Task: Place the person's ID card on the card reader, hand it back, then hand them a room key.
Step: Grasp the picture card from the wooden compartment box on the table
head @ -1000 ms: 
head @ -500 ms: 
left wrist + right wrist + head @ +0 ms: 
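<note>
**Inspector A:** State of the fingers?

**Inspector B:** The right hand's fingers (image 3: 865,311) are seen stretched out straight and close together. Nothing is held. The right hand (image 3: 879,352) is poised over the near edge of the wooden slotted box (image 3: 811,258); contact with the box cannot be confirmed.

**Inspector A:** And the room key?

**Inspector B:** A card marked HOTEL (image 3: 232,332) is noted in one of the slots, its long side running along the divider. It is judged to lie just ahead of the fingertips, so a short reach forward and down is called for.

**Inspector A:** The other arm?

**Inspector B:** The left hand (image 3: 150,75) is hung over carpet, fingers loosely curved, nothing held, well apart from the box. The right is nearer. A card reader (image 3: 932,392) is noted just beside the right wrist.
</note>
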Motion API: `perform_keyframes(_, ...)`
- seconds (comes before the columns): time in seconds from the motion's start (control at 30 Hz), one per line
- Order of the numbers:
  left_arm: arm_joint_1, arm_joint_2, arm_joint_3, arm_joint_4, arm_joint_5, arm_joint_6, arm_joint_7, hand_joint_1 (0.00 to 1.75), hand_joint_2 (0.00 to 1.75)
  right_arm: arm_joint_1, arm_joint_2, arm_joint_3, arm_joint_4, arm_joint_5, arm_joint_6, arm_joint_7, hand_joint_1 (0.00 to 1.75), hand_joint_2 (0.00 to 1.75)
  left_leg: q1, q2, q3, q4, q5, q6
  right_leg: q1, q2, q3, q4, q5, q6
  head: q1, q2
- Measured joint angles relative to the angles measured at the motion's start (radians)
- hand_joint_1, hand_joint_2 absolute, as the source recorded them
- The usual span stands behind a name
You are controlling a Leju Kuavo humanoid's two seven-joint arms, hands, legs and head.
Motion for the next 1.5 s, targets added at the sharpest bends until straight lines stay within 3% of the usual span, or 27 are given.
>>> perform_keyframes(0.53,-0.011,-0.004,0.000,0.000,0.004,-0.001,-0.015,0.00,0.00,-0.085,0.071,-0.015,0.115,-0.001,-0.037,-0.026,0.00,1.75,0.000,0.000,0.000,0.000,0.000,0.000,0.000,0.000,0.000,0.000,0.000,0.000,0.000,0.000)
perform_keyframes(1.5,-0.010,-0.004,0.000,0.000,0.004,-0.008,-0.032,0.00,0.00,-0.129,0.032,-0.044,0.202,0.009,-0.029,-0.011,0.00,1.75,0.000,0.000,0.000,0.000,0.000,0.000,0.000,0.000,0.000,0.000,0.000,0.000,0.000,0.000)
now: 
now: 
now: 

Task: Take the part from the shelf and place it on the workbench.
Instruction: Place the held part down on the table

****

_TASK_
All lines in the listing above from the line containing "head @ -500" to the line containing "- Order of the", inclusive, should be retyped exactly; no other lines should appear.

_RESPONSE TO THE EXERCISE_
head @ -500 ms: 
left wrist + right wrist + head @ +0 ms: 
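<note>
**Inspector A:** State of the fingers?

**Inspector B:** The right hand's fingers (image 3: 865,311) are seen stretched out straight and close together. Nothing is held. The right hand (image 3: 879,352) is poised over the near edge of the wooden slotted box (image 3: 811,258); contact with the box cannot be confirmed.

**Inspector A:** And the room key?

**Inspector B:** A card marked HOTEL (image 3: 232,332) is noted in one of the slots, its long side running along the divider. It is judged to lie just ahead of the fingertips, so a short reach forward and down is called for.

**Inspector A:** The other arm?

**Inspector B:** The left hand (image 3: 150,75) is hung over carpet, fingers loosely curved, nothing held, well apart from the box. The right is nearer. A card reader (image 3: 932,392) is noted just beside the right wrist.
</note>
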Motion API: `perform_keyframes(_, ...)`
- seconds (comes before the columns): time in seconds from the motion's start (control at 30 Hz), one per line
- Order of the numbers:

No further output is expected here.